By the end of his hooch-slinging career in 1930, Cassiday
    estimated that he was keeping 80 percent of the House and Senate in drink.
    “If they got a kick out of it with no bad side effects, they were well
    satisfied,” he wrote in a 1930 Washington Post
    article.
Handcrafted liquor has a much different connotation these days.
    Small-batch spirit makers—those producing fewer than 100,000 cases a
    year—are setting up shop around the country, much like the craft-brewery
    renaissance that sprang out of the Pacific Northwest in the
    1990s.
While craft liquors have taken off in the region, this fall an
    industrious duo—retired lawyer Michael Lowe and son-in-law John
    Uselton—began to do what no one has done in the nation’s capital in more
    than a century: distill spirits within District lines.
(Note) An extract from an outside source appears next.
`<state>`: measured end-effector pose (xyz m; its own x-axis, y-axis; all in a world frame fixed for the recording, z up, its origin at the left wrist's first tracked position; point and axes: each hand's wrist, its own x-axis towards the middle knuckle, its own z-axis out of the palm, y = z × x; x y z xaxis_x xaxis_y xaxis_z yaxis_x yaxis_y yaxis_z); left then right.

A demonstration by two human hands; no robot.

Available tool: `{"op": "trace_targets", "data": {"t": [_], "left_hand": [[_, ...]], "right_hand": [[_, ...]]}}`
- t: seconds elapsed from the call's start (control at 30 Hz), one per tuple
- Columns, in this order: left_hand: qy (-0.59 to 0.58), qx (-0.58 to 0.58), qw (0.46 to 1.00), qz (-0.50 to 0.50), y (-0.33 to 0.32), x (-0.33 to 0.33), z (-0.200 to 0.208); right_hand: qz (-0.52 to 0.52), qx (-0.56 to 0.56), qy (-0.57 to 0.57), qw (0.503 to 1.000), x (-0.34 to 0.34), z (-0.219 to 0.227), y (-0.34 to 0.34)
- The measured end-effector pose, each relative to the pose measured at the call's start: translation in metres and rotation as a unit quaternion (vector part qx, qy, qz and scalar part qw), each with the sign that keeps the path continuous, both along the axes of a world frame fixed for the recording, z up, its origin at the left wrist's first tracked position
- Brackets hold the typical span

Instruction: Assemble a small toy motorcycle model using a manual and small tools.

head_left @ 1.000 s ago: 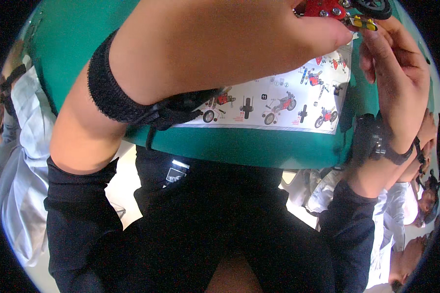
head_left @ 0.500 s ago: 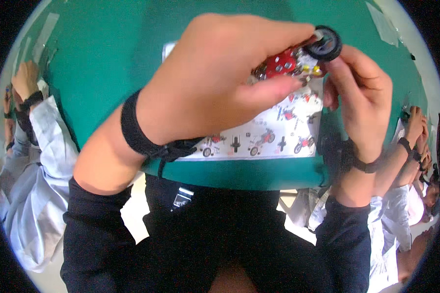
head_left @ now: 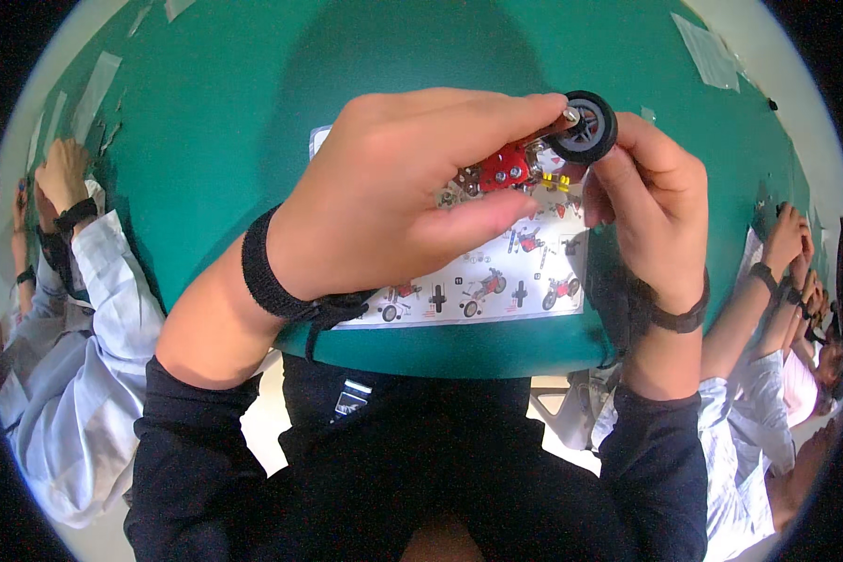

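My left hand is closed round a small toy motorcycle with red plates, silver screws and a yellow piece; much of the model lies hidden behind the hand. At its right end sits a black-tyred wheel with grey spokes, and my left fingertips reach a silver bolt at its side. The thumb and fingers of my right hand pinch the tyre from the right. Beneath both hands an instruction sheet with pictures of motorcycle assembly steps lies on the green table.
The green table stretches out ahead. Clear plastic bags and small loose parts lie at its left edge, and another clear bag at the far right. Other people's hands work at the left side and, with their arms, along the right.
Both hands have come lower in the view and slightly to the left, bringing the motorcycle and its wheel along. The grip on the model and on the tyre looks much the same.
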<state>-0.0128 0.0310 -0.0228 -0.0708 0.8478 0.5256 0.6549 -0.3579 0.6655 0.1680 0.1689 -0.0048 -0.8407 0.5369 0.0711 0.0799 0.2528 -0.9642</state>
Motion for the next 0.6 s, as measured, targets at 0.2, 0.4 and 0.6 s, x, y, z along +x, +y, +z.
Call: {"op": "trace_targets", "data": {"t": [0.2,0.4,0.6], "left_hand": [[-0.004,-0.012,1.000,0.008,0.001,-0.003,-0.002],[0.006,0.007,1.000,-0.001,-0.002,-0.002,-0.001],[-0.001,0.002,1.000,-0.002,-0.001,-0.004,-0.003]], "right_hand": [[-0.014,-0.070,-0.016,0.997,-0.006,0.005,-0.005],[-0.011,-0.009,-0.074,0.997,0.002,0.002,0.000],[-0.041,0.059,-0.044,0.996,-0.001,0.001,-0.001]]}}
Lowe and Uselton’s baby, New Columbia Distillers—the city’s
    first microdistillery—opened in October in a developing neighborhood off
    New York Avenue, Northeast. If all goes as planned, they’ll soon be
    brewing 2,000 cases a year of the sort of small-batch gin and rye whiskey
    that was stocked behind the bars of pre-18th Amendment DC. “We want to be
    able to say we’ve made a little bit of history,” says Uselton.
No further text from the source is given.